Touted as the book Cather considered her best, Death Comes to the Archbishop, was the focus of Mary Duenwald’s essay on a trip to New Mexico for a 2007 essay in the New York Times Travel section – Entering The world of Will Cather’s Archbishop. The story follows
“Cather’s portrayal of Jean Marie Latour (her fictional name for the real-life bishop, John Baptist Lamy) paints a complicated but very romantic picture of New Mexico in the mid-19th century, just after its annexation to the United States…her book provides a realistic account of the bishop’s efforts to replace the lawless and profligate Spanish priests of the territory, his visits to a beloved Navajo chief, his friendship with the Old West explorer Kit Carson and his dream of building a cathedral in Santa Fe.”

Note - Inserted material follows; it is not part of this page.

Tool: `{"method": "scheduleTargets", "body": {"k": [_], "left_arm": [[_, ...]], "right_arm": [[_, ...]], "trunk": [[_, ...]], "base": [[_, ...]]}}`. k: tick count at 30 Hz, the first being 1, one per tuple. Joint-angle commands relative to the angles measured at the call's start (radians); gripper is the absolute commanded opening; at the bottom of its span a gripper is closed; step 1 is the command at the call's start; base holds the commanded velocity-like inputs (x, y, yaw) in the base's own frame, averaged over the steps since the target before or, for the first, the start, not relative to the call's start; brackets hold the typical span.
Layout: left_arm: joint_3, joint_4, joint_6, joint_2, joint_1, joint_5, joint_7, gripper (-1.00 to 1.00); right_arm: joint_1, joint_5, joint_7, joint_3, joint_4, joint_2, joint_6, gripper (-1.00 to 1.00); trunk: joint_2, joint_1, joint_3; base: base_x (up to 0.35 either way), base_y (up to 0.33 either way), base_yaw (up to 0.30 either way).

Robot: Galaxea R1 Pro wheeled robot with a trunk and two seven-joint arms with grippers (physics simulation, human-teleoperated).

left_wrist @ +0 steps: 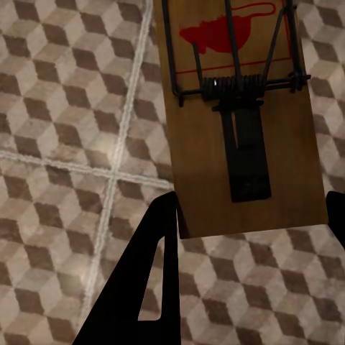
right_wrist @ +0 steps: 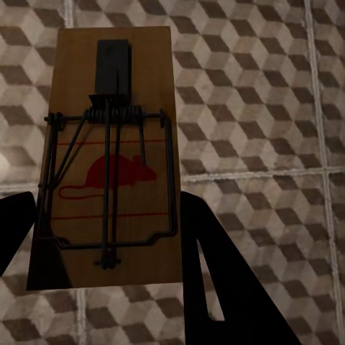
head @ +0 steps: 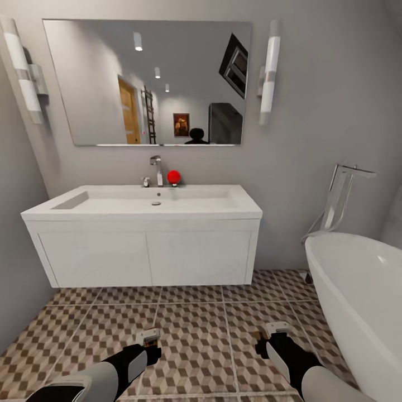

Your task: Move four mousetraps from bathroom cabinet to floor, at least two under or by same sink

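In each hand I hold one mousetrap, a small brown board with wire parts and a red mouse print. My left gripper (head: 147, 341) is shut on the left mousetrap (left_wrist: 241, 115), whose board sits between the black fingers (left_wrist: 147, 280) above the cube-patterned bathroom floor (head: 195, 324). Over the same tiles, my right gripper (head: 274, 335) is shut on the right mousetrap (right_wrist: 108, 158). The white sink (head: 142, 204) on its wall-hung vanity (head: 145, 257) stands straight ahead, beyond both hands. The cabinet and the other mousetraps are out of view.
A chrome tap (head: 157, 167) and a red ball (head: 173, 177) sit at the back of the basin, under a wide mirror (head: 151, 84). The white bathtub (head: 363, 301) with its floor-standing tap (head: 341, 195) closes off the right. A grey wall (head: 17, 268) bounds the left.
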Motion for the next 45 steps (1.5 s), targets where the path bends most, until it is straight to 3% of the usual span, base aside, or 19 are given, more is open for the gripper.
{"method": "scheduleTargets", "body": {"k": [1,45], "left_arm": [[0.001,-0.001,0.003,0.000,-0.001,0.004,0.005,-1.00],[0.001,0.000,0.001,0.018,-0.001,0.004,0.009,-1.00]], "right_arm": [[0.000,-0.012,-0.008,0.008,-0.002,-0.001,0.005,-1.00],[0.000,-0.011,-0.002,0.014,-0.002,0.001,0.004,-1.00]], "trunk": [[-0.008,0.004,-0.004],[-0.309,0.169,-0.139]], "base": [[0.000,0.000,-0.012],[0.000,0.000,-0.001]]}}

Dan Chiasson’s essay on Emaily Dickinson focused on a 2017 publication of the Envelope Poems, a small book similar to the handmade books the poet made as gifts. Some of her poems, later found on backs of used envelopes, are included in the selection. Because the Envelope Poems include actual transcriptions of Dickinson’s handwriting, with facsimiles of her layout and her process (crossings-out, substitutions, etc.), the book is to seen more than heard. However, reading the article – Emily Dickinson’s Singular Scrap Poetry – gave me a better understanding of the poet, and had me thinking how nice it would be to listen to some of her poetry.
Audible has several possibilities, one with a collection – Fifty Poems by Emily Dickinson read by Jill Eikenberry, Nancy Kwan, Melissa Manchester, Jean Smart, Sharon Stone, Meryl Streep, and Alfre Woodard – a 44 minute respite.